**What is being asked**
Could every line of the data be copied out once more, exactly?

- - -

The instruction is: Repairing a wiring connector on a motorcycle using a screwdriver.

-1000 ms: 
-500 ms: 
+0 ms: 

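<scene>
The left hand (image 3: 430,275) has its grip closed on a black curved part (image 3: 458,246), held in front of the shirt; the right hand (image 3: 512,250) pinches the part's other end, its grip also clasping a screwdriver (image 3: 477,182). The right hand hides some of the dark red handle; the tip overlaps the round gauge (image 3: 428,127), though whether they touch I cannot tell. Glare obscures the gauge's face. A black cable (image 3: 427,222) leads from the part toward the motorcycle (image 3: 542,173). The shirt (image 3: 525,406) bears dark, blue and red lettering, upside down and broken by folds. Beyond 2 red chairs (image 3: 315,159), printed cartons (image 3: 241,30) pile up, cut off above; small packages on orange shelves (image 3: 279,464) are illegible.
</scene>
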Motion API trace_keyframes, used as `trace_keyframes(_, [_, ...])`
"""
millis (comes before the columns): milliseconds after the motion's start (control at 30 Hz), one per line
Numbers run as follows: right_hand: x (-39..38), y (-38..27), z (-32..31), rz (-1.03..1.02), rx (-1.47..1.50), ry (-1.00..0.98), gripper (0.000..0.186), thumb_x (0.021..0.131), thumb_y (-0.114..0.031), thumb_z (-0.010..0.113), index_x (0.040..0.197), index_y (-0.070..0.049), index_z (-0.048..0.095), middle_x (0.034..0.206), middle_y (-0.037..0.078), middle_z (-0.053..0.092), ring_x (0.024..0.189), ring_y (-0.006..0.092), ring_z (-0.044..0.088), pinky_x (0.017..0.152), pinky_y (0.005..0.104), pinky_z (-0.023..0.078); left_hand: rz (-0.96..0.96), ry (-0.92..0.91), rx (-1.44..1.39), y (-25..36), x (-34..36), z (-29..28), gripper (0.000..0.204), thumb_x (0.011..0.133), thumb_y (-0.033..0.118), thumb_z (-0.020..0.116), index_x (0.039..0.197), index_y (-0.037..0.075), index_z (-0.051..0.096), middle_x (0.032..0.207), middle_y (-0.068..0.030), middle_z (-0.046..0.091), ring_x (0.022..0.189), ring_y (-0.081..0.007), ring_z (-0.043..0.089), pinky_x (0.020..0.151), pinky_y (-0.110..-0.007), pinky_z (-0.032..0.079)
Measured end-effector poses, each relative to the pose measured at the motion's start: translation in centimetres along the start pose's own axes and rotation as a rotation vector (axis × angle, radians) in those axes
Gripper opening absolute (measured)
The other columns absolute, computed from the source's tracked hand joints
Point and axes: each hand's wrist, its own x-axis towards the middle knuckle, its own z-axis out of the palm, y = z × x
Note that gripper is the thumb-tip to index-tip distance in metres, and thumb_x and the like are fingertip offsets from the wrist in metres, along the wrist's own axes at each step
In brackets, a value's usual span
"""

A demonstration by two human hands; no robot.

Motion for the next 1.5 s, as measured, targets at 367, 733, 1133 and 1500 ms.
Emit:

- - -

**Written answer**
The instruction is: Repairing a wiring connector on a motorcycle using a screwdriver.

-1000 ms: 
-500 ms: 
+0 ms: 

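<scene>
The left hand (image 3: 430,275) has its grip closed on a black curved part (image 3: 458,246), held in front of the shirt; the right hand (image 3: 512,250) pinches the part's other end, its grip also clasping a screwdriver (image 3: 477,182). The right hand hides some of the dark red handle; the tip overlaps the round gauge (image 3: 428,127), though whether they touch I cannot tell. Glare obscures the gauge's face. A black cable (image 3: 427,222) leads from the part toward the motorcycle (image 3: 542,173). The shirt (image 3: 525,406) bears dark, blue and red lettering, upside down and broken by folds. Beyond 2 red chairs (image 3: 315,159), printed cartons (image 3: 241,30) pile up, cut off above; small packages on orange shelves (image 3: 279,464) are illegible.
</scene>
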Motion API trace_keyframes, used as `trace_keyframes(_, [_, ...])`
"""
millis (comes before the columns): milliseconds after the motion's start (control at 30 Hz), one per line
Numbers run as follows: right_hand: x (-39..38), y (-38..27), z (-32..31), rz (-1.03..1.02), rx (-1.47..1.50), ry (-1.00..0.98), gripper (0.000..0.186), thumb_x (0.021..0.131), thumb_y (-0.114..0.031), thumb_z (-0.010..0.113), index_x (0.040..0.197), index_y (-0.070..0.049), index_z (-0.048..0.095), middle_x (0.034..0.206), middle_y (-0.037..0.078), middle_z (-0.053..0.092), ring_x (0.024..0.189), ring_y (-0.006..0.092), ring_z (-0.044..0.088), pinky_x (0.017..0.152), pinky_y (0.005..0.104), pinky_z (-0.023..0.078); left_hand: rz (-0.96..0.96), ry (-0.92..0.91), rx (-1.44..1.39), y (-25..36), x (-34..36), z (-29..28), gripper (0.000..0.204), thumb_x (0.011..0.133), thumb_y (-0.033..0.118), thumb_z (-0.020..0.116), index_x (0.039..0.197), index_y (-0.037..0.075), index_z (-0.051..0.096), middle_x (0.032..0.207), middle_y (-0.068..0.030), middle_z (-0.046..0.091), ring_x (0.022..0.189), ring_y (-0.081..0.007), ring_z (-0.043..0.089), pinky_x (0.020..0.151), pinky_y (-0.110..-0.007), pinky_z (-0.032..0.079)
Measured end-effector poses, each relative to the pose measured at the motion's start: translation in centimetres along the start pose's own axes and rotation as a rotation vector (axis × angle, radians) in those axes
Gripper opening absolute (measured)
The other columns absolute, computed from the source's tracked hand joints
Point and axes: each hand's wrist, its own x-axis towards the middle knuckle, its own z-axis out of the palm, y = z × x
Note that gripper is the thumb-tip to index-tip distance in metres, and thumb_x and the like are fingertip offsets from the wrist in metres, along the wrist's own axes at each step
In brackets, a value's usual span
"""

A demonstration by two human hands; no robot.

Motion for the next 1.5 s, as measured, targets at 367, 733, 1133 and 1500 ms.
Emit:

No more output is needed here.